Segment Open

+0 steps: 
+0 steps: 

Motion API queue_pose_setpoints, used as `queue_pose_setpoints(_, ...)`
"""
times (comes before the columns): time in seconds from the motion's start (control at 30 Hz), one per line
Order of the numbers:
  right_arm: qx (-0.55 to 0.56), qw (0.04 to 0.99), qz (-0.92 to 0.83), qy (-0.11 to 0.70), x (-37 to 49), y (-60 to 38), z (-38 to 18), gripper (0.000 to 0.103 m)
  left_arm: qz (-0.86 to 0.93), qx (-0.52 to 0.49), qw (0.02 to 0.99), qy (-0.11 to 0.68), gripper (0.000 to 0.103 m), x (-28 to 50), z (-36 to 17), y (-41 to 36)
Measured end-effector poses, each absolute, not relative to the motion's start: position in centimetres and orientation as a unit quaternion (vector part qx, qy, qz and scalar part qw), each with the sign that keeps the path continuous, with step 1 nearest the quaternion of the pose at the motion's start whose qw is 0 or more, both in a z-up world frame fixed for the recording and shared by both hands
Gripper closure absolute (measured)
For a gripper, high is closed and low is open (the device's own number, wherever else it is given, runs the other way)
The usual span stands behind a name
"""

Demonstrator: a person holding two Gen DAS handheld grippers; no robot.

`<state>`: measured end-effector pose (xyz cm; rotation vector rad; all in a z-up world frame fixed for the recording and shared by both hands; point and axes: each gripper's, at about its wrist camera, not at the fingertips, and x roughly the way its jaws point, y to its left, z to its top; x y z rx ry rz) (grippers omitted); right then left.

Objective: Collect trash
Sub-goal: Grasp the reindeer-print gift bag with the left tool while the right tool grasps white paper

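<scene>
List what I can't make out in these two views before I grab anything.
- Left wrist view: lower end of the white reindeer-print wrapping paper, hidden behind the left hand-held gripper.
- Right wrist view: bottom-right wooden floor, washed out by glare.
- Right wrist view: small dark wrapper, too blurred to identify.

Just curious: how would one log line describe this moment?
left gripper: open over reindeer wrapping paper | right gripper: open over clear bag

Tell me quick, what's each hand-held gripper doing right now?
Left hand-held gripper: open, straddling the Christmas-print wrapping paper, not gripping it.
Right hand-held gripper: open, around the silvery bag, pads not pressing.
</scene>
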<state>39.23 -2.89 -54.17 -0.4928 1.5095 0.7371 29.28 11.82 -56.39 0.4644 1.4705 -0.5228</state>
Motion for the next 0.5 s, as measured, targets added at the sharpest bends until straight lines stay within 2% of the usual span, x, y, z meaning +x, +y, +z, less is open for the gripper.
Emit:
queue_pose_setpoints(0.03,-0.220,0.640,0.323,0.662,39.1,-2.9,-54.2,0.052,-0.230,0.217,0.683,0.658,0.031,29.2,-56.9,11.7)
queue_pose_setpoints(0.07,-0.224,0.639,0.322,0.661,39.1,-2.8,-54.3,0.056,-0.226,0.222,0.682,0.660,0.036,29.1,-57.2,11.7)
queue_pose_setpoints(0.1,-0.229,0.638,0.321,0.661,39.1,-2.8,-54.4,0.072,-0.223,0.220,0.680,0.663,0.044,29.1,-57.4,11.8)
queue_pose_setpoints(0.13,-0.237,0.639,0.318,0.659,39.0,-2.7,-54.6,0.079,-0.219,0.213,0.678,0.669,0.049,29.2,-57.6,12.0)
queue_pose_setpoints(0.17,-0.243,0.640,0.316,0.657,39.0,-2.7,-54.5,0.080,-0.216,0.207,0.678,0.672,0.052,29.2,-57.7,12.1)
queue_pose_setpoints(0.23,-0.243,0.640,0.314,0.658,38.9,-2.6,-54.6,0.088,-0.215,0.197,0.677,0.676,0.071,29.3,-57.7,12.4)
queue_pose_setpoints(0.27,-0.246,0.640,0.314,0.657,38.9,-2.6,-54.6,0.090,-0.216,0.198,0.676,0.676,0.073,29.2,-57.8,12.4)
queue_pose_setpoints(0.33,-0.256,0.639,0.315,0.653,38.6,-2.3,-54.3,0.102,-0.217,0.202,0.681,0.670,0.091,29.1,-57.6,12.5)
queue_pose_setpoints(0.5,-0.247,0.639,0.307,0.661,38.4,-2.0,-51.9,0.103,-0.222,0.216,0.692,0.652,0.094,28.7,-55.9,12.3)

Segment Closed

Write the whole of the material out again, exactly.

[Solution]:
+0 steps: 
+0 steps: 

Motion API queue_pose_setpoints, used as `queue_pose_setpoints(_, ...)`
"""
times (comes before the columns): time in seconds from the motion's start (control at 30 Hz), one per line
Order of the numbers:
  right_arm: qx (-0.55 to 0.56), qw (0.04 to 0.99), qz (-0.92 to 0.83), qy (-0.11 to 0.70), x (-37 to 49), y (-60 to 38), z (-38 to 18), gripper (0.000 to 0.103 m)
  left_arm: qz (-0.86 to 0.93), qx (-0.52 to 0.49), qw (0.02 to 0.99), qy (-0.11 to 0.68), gripper (0.000 to 0.103 m), x (-28 to 50), z (-36 to 17), y (-41 to 36)
Measured end-effector poses, each absolute, not relative to the motion's start: position in centimetres and orientation as a unit quaternion (vector part qx, qy, qz and scalar part qw), each with the sign that keeps the path continuous, with step 1 nearest the quaternion of the pose at the motion's start whose qw is 0 or more, both in a z-up world frame fixed for the recording and shared by both hands
Gripper closure absolute (measured)
For a gripper, high is closed and low is open (the device's own number, wherever else it is given, runs the other way)
The usual span stands behind a name
"""

Demonstrator: a person holding two Gen DAS handheld grippers; no robot.

`<state>`: measured end-effector pose (xyz cm; rotation vector rad; all in a z-up world frame fixed for the recording and shared by both hands; point and axes: each gripper's, at about its wrist camera, not at the fingertips, and x roughly the way its jaws point, y to its left, z to its top; x y z rx ry rz) (grippers omitted); right then left.

Objective: Collect trash
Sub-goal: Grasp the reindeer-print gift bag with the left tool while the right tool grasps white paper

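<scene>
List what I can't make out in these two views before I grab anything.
- Left wrist view: lower end of the white reindeer-print wrapping paper, hidden behind the left hand-held gripper.
- Right wrist view: bottom-right wooden floor, washed out by glare.
- Right wrist view: small dark wrapper, too blurred to identify.

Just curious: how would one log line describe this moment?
left gripper: open over reindeer wrapping paper | right gripper: open over clear bag

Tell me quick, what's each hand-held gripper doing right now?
Left hand-held gripper: open, straddling the Christmas-print wrapping paper, not gripping it.
Right hand-held gripper: open, around the silvery bag, pads not pressing.
</scene>
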<state>39.23 -2.89 -54.17 -0.4928 1.5095 0.7371 29.28 11.82 -56.39 0.4644 1.4705 -0.5228</state>
Motion for the next 0.5 s, as measured, targets added at the sharpest bends until straight lines stay within 2% of the usual span, x, y, z meaning +x, +y, +z, less is open for the gripper.
Emit:
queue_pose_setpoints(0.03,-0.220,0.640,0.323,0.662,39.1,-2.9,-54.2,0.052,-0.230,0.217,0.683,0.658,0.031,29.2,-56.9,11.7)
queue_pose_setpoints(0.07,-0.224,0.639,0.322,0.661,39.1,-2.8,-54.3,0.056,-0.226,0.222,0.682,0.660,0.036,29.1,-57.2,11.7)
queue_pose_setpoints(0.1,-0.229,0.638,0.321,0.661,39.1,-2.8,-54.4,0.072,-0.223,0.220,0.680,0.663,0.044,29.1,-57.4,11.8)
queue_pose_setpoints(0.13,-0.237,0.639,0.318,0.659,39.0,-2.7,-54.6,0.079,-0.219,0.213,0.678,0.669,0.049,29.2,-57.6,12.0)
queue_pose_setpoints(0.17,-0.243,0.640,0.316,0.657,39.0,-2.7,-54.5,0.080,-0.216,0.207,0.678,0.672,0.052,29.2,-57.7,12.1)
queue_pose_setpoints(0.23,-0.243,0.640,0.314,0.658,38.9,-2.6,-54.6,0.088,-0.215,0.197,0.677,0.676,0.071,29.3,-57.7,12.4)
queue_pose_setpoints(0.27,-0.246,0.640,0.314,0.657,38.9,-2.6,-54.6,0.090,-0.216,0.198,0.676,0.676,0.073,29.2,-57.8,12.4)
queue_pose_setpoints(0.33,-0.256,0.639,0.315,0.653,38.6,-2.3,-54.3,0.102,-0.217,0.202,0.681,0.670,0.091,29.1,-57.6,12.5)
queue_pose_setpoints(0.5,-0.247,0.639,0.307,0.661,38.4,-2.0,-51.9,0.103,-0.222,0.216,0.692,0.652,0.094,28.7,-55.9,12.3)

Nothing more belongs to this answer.